1919 race riot in Macon, Mississippi, USA

The Macon, Mississippi, race riot took place on June 7, 1919, in Macon, Mississippi. White members who were angry that black people were organizing to attain better work conditions beat, whipped and then forced them into exile.

==Background==

Macon has a long history of its white community lynching members of its black community.

==Riot==
After hearing reports of black workers wanting to get better pay and work conditions a city marshal, a deputy sheriff, and a banker, accompanied by a white mob, attacked and beat several prominent black townspeople, including a school principal. After looting stores, the mob ordered the victims to leave Macon and never return.

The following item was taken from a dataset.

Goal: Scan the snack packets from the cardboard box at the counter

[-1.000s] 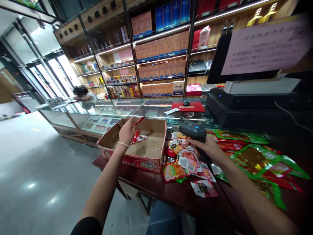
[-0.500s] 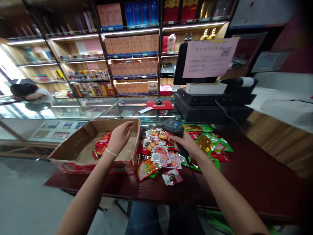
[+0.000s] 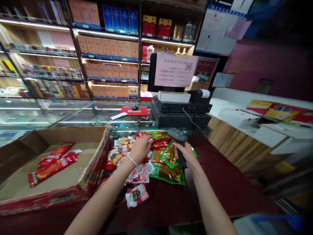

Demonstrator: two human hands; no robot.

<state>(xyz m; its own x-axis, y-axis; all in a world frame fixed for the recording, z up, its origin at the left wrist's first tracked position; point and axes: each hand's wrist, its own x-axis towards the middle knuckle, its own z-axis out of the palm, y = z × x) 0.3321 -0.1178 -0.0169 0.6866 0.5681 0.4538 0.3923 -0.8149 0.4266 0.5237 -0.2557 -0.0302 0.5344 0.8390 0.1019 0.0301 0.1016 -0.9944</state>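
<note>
My right hand is wrapped round the handle of a dark barcode scanner, held above the right side of a heap of snack packets. My left hand, with a pale band at its wrist, is over the middle of the heap. Its fingers are curled together, and what they hold, if anything, is hidden. Small white and pink packets lie below it, and green-edged pouches lie to the right. One pink-and-white packet sits apart, nearer the front. Two red packets rest inside the open cardboard box.
The cardboard box stands at the left on the dark red table. Behind are a glass counter, a mouse on a red mat, and a monitor with a pink notice above a black cash drawer. Stocked shelves line the wall.
My left hand has moved from over the box to the packet heap. The scanner stays in my right hand, now over the green-edged pouches. The view has turned right.
</note>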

The News Scimitar reported it as black people being "taken across the river." The Columbus Dispatch reported that white mobs had whipped and beaten the black people who they then forced to leave town.

==Aftermath==
The Macon race riot was one of many 1919 Red Summer riots and is mentioned in Charles E. Haynes's influential report to Congress on them.

==Bibliography==
Notes

References
- McWhirter, Cameron (2011). "Red Summer: The Summer of 1919 and the Awakening of Black America" - Total pages: 368
- The Columbus Dispatch (1919). "Race Trouble At Macon"
- The News Scimitar (1919). "Race Trouble Reported in Macon"
- The New York Times (1919). "For Action on Race Riot Peril"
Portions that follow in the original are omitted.